In the pricing profession, there are times when we will be seeking the right price: the perfect price. But even with sound pricing methodologies and firm price execution in place, we still end up with the prices we set (target price) not necessarily meeting the prices we actually get (price realization).
Well, we have been asking the wrong question…
- Everyone asks, “what is the right price?”
- But nobody asks, “why is this the right price?” or “what exactly makes this the right price?” or “when is this going to be the right price?” (when is it not?)
Prices are, in fact, points that shift dynamically back and forth on a given scale. This scale represents the market price range, or the customer’s willingness to pay. In order to manage prices effectively, we need to learn from the stories behind each price point to understand why a price is where it is on that scale.
- Identify the relevance of value drivers
It is said that value drivers shift prices to the upper end of the scale, while value detractors do the opposite, bringing the prices down. But value drivers are merely worthless features if they are not going to be relevant to the customers, i.e. they are not needed nor wanted.
So the next time you’re doing value-based pricing, make sure you’re not using irrelevant value drivers.
Validating question: When will the customer be using it?
Scoring: Now (10 points) Maybe later (5 points) In the future (1 point)
2. Understand customer’s buying behaviors
Customer perceived value is a parameter that is often not objectively defined. It is based upon the experiences of having “received value for the money” vs. “not worth the money spent.” These positive or negative experiences shift the price scale upwards or downwards accordingly.
The customer’s readiness to spend (if this is a quantifiable parameter) indicates how narrow the price scale will be and its potential to be scaled upwards (with an increased readiness to spend).
Validating question: When will the customer buy it?
Scoring: Now (10 points) Soon (5 points) Need to think about it (1 point)
3. Know the customer’s alternatives
Competition provides customers with alternatives. The more comparable the alternatives are, i.e. less trade-off to be made, the narrower the price scale. On the other hand, the more unique and versatile they are, the broader the scale.
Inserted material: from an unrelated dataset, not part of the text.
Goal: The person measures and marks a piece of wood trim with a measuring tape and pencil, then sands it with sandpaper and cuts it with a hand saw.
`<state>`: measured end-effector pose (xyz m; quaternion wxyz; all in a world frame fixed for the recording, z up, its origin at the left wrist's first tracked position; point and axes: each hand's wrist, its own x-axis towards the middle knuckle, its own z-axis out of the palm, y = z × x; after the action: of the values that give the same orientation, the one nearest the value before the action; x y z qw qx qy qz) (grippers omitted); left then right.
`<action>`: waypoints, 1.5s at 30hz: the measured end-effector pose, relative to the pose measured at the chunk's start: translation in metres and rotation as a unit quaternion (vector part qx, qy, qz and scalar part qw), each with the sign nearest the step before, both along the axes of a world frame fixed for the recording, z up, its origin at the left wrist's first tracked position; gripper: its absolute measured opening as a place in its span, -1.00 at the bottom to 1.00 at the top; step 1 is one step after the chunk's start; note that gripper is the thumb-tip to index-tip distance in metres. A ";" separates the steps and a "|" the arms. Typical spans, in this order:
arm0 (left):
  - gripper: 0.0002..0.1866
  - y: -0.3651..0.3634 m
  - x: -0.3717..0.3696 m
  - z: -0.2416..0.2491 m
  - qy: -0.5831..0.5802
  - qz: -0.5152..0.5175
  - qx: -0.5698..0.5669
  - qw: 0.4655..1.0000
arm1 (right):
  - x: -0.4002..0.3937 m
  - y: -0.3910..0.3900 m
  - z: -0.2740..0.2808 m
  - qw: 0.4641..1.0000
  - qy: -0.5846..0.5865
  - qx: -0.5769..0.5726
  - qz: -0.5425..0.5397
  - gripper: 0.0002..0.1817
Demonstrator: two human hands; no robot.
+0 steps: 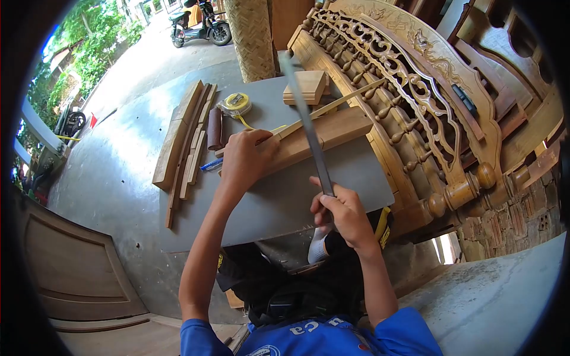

As competitive pricing requires external data sources, effort is required in combining competitive portfolio analytics and competitive pricing intelligence to help deliver these valuable insights.
Validating question: How much is the trade-off the customer is making by taking the alternative?
Scoring: Huge (10 points) Some (5 points) Little (1 point)
Now, if we stack up these findings together, we might just end up with the right price on the scale – maybe then the perfect price?